AI HR decision output bias checker
When an AI screens CVs, ranks candidates, or recommends promotions, the same disparity tests that apply to human decisions apply to it — and regulators increasingly expect employers to run them. This checker takes your AI-generated decisions, computes the selection rate for each demographic group, and applies the standard four-fifths (80%) rule to flag groups that may be experiencing adverse impact. Everything runs locally in your browser.
How it works
You paste one row per candidate: a group label (gender, age band, or any protected characteristic) and a decision (selected or not). The tool counts favourable outcomes per group, divides by group size to get each group’s selection rate, then divides every rate by the highest group’s rate to get the adverse impact ratio. A ratio below 0.80 is the EEOC’s threshold for potential adverse impact and gets flagged. Because small groups produce unstable ratios, the tool also warns when any group has too few decisions to trust the result.

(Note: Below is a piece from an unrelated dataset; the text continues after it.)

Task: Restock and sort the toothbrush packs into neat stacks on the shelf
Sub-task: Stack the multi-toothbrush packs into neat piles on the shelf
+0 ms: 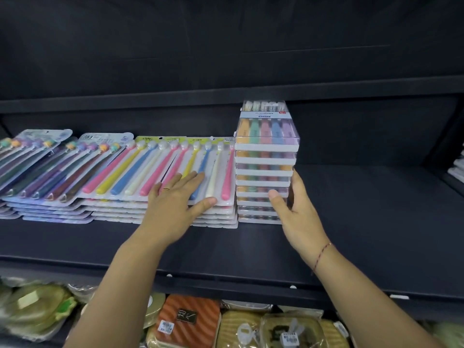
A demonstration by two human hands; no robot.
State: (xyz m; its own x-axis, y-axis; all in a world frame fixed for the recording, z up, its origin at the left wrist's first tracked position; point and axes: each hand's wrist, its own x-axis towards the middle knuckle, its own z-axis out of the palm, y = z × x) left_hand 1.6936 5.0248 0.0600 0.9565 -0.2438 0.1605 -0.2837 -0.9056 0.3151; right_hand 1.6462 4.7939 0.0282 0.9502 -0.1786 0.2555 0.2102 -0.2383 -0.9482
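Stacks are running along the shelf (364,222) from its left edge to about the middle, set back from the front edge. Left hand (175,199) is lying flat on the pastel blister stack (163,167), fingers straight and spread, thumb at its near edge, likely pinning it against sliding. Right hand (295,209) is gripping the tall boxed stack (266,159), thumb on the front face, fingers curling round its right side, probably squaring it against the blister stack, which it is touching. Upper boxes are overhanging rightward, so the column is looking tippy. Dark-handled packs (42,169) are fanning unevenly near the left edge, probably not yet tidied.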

The four-fifths calculation explained with an example
Suppose an AI screening tool assessed 200 applicants across two groups. Group A had 100 applicants and 40 were selected (a 40% selection rate). Group B had 100 applicants and 28 were selected (a 28% selection rate). The adverse impact ratio is 28 ÷ 40 = 0.70 — below the 0.80 threshold, so Group B is flagged. Put another way: Group B is selected at 70% of the rate of Group A, which the EEOC guidelines treat as evidence of potential adverse impact warranting investigation.
Note that this is a statistical flag, not proof of discrimination. The investigation would look at whether there are legitimate, job-related explanations for the gap, whether the AI system’s features correlate with protected characteristics in ways that introduce proxy bias, and whether the same gap appears across different job roles or departments.
Why this test matters for AI hiring tools specifically
Human selectors make decisions that are hard to aggregate and audit. An AI system makes the same decision repeatedly and at scale, which means that any bias in its outputs is also applied at scale. A disparity that would be a rounding error in a ten-person team becomes a statistically meaningful pattern across thousands of applications. This is why several jurisdictions are beginning to require that employers who use AI in hiring conduct and retain records of disparity testing: the EU AI Act classifies employment-related AI as high-risk and requires bias monitoring, and New York City’s Local Law 144 requires annual bias audits for AI hiring tools covering gender and race/ethnicity.
Running this test regularly — ideally at each stage of a multi-stage hiring process — lets you catch and address problems before they accumulate.
Tips and notes
- The four-fifths rule is a screen, not a verdict. A flag means investigate; a pass means no adverse impact was detected on this metric in this sample.
- Mind sample size. With fewer than roughly 30 decisions per group, ratios are statistically unstable — collect more data before drawing conclusions, and treat the tool’s small-sample warning seriously.
- Test one characteristic at a time. Run gender, then age band, then intersections (such as gender-by-age) separately — pooling groups together hides patterns within them.
- Document every test run. Keeping a record of when disparity tests were conducted, by whom, and what the results were is itself a key part of defensible AI hiring practice under any regulatory framework.